→ **DIRECTIONS**
Print exactly what the entries say, line by line, from the first line down to the one with "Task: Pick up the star", inclusive.

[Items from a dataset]
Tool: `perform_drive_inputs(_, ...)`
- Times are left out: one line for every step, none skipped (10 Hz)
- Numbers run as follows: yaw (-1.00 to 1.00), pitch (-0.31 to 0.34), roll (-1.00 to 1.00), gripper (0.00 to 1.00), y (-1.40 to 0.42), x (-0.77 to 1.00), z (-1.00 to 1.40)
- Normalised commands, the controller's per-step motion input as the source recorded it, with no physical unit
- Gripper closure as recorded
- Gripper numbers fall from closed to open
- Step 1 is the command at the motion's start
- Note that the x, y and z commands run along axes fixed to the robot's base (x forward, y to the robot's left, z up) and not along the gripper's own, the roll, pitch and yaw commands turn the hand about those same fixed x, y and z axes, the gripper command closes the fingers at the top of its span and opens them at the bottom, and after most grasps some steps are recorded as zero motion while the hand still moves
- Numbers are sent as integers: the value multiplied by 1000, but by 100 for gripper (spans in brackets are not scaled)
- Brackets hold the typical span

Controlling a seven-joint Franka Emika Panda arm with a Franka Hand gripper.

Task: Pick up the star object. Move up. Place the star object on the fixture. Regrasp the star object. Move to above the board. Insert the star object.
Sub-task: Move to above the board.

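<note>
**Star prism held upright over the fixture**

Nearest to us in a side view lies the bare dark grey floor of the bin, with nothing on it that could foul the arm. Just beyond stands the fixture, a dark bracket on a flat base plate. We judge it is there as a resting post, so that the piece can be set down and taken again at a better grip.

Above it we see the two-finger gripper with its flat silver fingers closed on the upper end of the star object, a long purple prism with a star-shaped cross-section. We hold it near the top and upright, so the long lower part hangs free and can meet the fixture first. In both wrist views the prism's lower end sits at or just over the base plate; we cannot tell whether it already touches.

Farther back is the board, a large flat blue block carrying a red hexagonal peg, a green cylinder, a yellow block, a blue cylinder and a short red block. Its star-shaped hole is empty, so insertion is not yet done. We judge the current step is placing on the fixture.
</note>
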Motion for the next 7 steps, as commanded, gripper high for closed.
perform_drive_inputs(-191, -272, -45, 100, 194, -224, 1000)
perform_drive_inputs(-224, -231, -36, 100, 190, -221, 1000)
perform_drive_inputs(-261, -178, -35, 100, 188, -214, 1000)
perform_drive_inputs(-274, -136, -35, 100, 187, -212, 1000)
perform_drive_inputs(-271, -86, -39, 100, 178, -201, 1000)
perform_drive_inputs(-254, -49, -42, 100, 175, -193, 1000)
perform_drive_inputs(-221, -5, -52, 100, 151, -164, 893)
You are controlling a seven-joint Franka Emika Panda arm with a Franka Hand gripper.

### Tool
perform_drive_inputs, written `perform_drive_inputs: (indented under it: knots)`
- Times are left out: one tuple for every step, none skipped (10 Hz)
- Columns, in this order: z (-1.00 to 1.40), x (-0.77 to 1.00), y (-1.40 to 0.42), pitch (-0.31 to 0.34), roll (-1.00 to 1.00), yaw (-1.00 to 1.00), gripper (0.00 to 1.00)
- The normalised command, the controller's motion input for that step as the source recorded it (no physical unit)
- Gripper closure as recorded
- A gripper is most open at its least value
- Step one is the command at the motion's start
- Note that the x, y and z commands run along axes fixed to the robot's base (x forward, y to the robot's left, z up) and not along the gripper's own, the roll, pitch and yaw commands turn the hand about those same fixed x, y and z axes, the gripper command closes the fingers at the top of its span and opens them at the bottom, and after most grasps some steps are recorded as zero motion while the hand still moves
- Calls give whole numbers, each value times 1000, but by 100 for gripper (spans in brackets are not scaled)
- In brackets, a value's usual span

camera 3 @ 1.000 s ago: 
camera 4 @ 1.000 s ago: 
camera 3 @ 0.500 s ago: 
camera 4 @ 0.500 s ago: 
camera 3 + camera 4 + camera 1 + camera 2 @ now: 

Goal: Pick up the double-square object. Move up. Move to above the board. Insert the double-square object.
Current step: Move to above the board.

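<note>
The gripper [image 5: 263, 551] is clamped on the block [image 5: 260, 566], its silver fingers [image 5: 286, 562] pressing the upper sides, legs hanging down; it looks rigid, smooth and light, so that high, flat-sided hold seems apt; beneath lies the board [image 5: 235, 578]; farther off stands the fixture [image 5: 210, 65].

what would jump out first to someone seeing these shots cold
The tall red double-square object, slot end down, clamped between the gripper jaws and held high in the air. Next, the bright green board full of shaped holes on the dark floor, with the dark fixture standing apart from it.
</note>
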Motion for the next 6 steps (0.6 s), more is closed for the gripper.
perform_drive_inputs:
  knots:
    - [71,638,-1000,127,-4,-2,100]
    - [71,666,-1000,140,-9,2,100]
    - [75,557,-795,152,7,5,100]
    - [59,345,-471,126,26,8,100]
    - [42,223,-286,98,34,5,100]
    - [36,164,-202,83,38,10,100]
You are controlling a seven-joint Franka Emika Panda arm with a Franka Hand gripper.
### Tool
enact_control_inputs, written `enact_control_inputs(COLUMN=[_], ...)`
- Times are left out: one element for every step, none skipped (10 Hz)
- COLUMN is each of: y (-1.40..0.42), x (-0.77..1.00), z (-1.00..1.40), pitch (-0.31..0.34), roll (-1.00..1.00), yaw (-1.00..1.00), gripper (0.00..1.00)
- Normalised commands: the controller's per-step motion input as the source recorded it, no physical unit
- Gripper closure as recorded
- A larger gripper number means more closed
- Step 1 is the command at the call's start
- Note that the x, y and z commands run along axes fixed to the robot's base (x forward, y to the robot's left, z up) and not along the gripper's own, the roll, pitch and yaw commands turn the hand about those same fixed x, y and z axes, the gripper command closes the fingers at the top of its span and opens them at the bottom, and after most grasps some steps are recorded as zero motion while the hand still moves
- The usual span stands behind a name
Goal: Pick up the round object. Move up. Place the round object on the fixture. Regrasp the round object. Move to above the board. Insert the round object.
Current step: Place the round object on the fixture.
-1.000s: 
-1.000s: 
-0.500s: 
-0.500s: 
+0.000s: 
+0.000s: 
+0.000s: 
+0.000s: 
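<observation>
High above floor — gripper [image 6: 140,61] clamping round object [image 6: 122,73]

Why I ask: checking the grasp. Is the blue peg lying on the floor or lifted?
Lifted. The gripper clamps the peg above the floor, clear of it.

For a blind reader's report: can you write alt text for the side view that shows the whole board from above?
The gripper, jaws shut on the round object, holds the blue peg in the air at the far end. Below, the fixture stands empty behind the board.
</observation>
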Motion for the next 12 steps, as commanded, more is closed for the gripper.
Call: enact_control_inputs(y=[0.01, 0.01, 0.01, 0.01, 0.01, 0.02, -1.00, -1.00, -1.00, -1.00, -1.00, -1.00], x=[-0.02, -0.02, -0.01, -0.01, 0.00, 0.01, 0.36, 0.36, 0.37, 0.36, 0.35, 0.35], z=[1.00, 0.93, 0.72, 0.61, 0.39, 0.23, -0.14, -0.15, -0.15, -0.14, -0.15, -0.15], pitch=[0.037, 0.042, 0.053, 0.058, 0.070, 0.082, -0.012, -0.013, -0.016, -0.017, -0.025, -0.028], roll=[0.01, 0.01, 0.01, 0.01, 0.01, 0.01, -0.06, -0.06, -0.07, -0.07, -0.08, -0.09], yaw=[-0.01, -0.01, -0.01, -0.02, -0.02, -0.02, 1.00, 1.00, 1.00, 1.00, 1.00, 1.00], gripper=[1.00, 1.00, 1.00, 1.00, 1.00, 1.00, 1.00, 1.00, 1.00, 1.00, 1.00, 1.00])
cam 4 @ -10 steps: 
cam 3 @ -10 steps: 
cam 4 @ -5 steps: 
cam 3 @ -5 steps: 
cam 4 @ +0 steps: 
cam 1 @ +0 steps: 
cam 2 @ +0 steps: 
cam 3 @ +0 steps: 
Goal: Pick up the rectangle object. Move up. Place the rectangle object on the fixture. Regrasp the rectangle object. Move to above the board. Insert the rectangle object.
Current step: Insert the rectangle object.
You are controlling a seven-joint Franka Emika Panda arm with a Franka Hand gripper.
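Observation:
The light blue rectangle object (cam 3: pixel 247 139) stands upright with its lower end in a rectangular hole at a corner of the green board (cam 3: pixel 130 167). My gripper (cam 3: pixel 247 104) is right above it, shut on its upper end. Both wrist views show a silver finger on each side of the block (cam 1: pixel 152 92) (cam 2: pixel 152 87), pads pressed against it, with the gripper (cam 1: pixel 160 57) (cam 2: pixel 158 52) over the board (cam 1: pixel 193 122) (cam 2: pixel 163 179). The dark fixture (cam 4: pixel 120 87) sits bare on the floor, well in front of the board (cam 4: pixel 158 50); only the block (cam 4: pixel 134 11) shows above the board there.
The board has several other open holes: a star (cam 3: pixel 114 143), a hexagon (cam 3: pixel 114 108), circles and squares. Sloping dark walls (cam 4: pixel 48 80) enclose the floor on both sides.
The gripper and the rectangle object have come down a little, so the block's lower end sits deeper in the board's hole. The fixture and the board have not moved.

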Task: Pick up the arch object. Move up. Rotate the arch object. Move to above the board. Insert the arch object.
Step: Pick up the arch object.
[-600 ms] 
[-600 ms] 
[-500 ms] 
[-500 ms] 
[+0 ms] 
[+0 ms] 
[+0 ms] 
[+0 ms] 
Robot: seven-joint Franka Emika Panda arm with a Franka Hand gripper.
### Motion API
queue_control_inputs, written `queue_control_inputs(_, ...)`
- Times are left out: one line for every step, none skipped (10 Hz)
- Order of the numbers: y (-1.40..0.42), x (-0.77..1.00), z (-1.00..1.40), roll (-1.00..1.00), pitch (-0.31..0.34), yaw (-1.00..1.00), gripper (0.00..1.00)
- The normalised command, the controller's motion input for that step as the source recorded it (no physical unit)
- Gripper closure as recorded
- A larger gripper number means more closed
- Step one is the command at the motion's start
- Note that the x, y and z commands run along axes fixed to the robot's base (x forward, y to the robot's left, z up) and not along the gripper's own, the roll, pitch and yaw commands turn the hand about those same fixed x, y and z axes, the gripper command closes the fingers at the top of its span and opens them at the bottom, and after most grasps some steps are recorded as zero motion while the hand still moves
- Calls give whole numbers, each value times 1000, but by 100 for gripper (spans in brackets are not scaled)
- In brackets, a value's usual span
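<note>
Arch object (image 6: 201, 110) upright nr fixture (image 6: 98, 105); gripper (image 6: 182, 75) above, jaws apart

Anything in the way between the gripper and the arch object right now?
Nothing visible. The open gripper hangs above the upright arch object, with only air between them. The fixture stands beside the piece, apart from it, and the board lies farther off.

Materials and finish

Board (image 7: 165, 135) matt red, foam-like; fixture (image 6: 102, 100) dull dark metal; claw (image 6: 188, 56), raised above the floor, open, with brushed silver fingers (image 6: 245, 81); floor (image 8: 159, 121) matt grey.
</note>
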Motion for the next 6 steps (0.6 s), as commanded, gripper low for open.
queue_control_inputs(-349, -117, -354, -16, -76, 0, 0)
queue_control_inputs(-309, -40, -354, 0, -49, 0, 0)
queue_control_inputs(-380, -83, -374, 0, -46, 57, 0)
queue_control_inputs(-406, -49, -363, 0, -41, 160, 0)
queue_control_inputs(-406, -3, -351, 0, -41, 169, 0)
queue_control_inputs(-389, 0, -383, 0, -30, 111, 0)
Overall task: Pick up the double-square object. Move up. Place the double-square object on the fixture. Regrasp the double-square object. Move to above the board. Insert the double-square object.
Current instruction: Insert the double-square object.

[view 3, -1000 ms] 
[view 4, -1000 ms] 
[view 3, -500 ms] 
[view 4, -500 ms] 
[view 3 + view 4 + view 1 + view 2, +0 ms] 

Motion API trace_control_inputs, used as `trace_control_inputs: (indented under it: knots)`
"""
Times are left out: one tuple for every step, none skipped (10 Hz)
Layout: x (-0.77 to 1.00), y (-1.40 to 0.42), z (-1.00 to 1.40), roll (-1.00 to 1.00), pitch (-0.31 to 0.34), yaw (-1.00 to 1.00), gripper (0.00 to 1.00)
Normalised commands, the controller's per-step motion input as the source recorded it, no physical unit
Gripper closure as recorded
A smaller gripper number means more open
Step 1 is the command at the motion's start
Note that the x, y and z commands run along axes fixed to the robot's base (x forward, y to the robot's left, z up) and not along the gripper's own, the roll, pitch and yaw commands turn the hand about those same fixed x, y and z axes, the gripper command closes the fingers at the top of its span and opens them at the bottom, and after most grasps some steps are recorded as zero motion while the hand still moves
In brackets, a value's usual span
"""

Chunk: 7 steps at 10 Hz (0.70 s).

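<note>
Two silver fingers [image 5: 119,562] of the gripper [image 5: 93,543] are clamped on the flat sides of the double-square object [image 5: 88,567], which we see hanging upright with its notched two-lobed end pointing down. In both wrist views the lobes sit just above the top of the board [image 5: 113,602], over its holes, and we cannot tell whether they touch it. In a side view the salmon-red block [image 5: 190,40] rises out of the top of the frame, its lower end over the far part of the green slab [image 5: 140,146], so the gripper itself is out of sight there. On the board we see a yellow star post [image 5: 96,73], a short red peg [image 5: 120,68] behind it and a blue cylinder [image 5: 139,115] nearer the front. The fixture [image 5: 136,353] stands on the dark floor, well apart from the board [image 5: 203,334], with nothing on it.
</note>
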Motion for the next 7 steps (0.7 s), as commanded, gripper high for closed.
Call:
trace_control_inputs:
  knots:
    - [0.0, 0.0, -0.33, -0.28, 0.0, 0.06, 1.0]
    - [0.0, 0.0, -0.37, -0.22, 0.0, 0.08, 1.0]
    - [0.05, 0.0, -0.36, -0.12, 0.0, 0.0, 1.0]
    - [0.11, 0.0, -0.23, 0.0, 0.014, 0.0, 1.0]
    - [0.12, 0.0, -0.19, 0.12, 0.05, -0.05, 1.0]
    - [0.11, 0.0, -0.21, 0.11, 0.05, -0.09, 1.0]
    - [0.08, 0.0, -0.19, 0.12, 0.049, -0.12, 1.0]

→ **FINAL ANSWER**
Tool: `perform_drive_inputs(_, ...)`
- Times are left out: one line for every step, none skipped (10 Hz)
- Numbers run as follows: yaw (-1.00 to 1.00), pitch (-0.31 to 0.34), roll (-1.00 to 1.00), gripper (0.00 to 1.00), y (-1.40 to 0.42), x (-0.77 to 1.00), z (-1.00 to 1.40)
- Normalised commands, the controller's per-step motion input as the source recorded it, with no physical unit
- Gripper closure as recorded
- Gripper numbers fall from closed to open
- Step 1 is the command at the motion's start
- Note that the x, y and z commands run along axes fixed to the robot's base (x forward, y to the robot's left, z up) and not along the gripper's own, the roll, pitch and yaw commands turn the hand about those same fixed x, y and z axes, the gripper command closes the fingers at the top of its span and opens them at the bottom, and after most grasps some steps are recorded as zero motion while the hand still moves
- Numbers are sent as integers: the value multiplied by 1000, but by 100 for gripper (spans in brackets are not scaled)
- Brackets hold the typical span

Controlling a seven-joint Franka Emika Panda arm with a Franka Hand gripper.

Task: Pick up the star object. Move up. Place the star object on the fixture. Regrasp the star object. Move to above the board. Insert the star object.

With that, the answer is finished.